YOUR GOAL ▸ Write out the whole listing below exactly, skipping each picture.

INFORMATION SHOWN ▸
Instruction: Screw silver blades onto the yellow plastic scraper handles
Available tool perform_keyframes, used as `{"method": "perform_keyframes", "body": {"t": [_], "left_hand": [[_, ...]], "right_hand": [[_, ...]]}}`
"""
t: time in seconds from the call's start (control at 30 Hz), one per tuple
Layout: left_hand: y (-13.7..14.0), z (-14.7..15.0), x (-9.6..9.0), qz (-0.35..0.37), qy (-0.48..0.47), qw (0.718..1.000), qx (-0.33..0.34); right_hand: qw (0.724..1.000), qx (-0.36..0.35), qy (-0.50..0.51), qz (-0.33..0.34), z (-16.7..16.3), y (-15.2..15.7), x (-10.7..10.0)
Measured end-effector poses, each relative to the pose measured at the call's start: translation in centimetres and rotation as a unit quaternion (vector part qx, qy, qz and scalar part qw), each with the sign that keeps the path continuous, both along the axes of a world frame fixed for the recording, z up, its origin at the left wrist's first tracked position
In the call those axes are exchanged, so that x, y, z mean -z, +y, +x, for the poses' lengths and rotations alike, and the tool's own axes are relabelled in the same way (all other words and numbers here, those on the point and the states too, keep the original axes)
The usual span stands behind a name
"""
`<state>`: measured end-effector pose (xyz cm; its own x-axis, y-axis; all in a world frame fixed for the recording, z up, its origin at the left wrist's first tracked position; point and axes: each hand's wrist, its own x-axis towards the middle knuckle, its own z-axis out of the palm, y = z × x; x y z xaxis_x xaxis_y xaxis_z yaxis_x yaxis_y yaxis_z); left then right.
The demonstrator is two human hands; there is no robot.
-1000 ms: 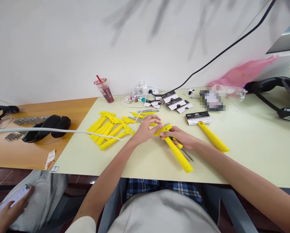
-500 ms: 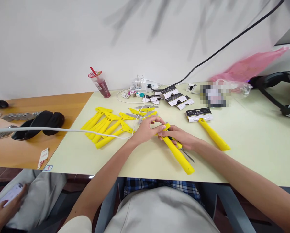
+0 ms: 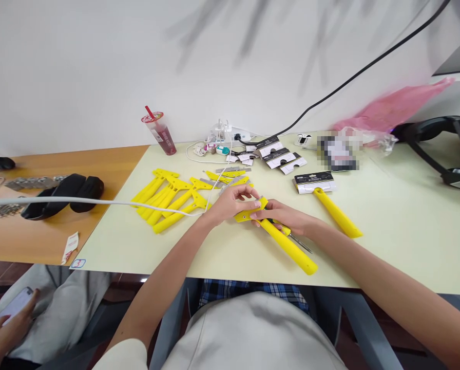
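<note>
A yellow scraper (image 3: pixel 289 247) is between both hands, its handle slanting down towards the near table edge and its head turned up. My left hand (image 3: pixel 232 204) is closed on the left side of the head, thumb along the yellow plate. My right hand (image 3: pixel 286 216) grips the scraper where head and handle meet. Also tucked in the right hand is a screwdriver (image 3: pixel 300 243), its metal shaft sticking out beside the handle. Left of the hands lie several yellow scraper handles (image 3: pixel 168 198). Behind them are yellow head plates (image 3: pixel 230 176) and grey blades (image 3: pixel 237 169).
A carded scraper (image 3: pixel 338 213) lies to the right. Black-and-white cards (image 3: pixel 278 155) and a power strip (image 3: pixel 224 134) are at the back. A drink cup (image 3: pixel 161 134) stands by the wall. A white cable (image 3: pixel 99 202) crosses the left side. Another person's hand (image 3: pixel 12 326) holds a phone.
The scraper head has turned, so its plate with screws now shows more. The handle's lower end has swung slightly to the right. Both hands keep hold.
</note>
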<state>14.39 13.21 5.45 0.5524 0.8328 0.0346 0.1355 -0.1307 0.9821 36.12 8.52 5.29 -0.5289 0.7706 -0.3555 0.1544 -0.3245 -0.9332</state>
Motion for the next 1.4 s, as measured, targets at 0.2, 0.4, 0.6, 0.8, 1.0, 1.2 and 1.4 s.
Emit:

THE COMPLETED TASK ▸
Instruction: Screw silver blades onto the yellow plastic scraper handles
Available tool perform_keyframes, used as `{"method": "perform_keyframes", "body": {"t": [_], "left_hand": [[_, ...]], "right_hand": [[_, ...]]}}`
"""
t: time in seconds from the call's start (control at 30 Hz), one per tuple
Layout: left_hand: y (-13.7..14.0), z (-14.7..15.0), x (-9.6..9.0), qz (-0.35..0.37), qy (-0.48..0.47), qw (0.718..1.000), qx (-0.33..0.34); right_hand: qw (0.724..1.000), qx (-0.36..0.35), qy (-0.50..0.51), qz (-0.33..0.34), z (-16.7..16.3), y (-15.2..15.7), x (-10.7..10.0)
Measured end-effector poses, each relative to the pose measured at the call's start: translation in centimetres and rotation as a unit quaternion (vector part qx, qy, qz and scalar part qw), each with the sign that keeps the path continuous, both along the axes of a world frame fixed for the recording, z up, its origin at the left wrist's first tracked position
In the call those axes are exchanged, so that x, y, z mean -z, +y, +x, for the poses' lengths and rotations alike, and the tool's own axes are relabelled in the same way (all other words and numbers here, those on the point and the states too, keep the original axes)
The usual span stands behind a name
"""
`<state>`: measured end-effector pose (xyz cm; its own x-axis, y-axis; all in a world frame fixed for the recording, z up, its origin at the left wrist's first tracked position; point and axes: each hand's wrist, its own x-axis towards the middle knuckle, its own z-axis out of the palm, y = z × x; x y z xaxis_x xaxis_y xaxis_z yaxis_x yaxis_y yaxis_z); left then right.
The demonstrator is two human hands; there is no robot.
-1000 ms: 
-500 ms: 
+0 ms: 
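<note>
A yellow scraper (image 3: pixel 289 247) is between both hands, its handle slanting down towards the near table edge and its head turned up. My left hand (image 3: pixel 232 204) is closed on the left side of the head, thumb along the yellow plate. My right hand (image 3: pixel 286 216) grips the scraper where head and handle meet. Also tucked in the right hand is a screwdriver (image 3: pixel 300 243), its metal shaft sticking out beside the handle. Left of the hands lie several yellow scraper handles (image 3: pixel 168 198). Behind them are yellow head plates (image 3: pixel 230 176) and grey blades (image 3: pixel 237 169).
A carded scraper (image 3: pixel 338 213) lies to the right. Black-and-white cards (image 3: pixel 278 155) and a power strip (image 3: pixel 224 134) are at the back. A drink cup (image 3: pixel 161 134) stands by the wall. A white cable (image 3: pixel 99 202) crosses the left side. Another person's hand (image 3: pixel 12 326) holds a phone.
The scraper head has turned, so its plate with screws now shows more. The handle's lower end has swung slightly to the right. Both hands keep hold.
</note>
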<state>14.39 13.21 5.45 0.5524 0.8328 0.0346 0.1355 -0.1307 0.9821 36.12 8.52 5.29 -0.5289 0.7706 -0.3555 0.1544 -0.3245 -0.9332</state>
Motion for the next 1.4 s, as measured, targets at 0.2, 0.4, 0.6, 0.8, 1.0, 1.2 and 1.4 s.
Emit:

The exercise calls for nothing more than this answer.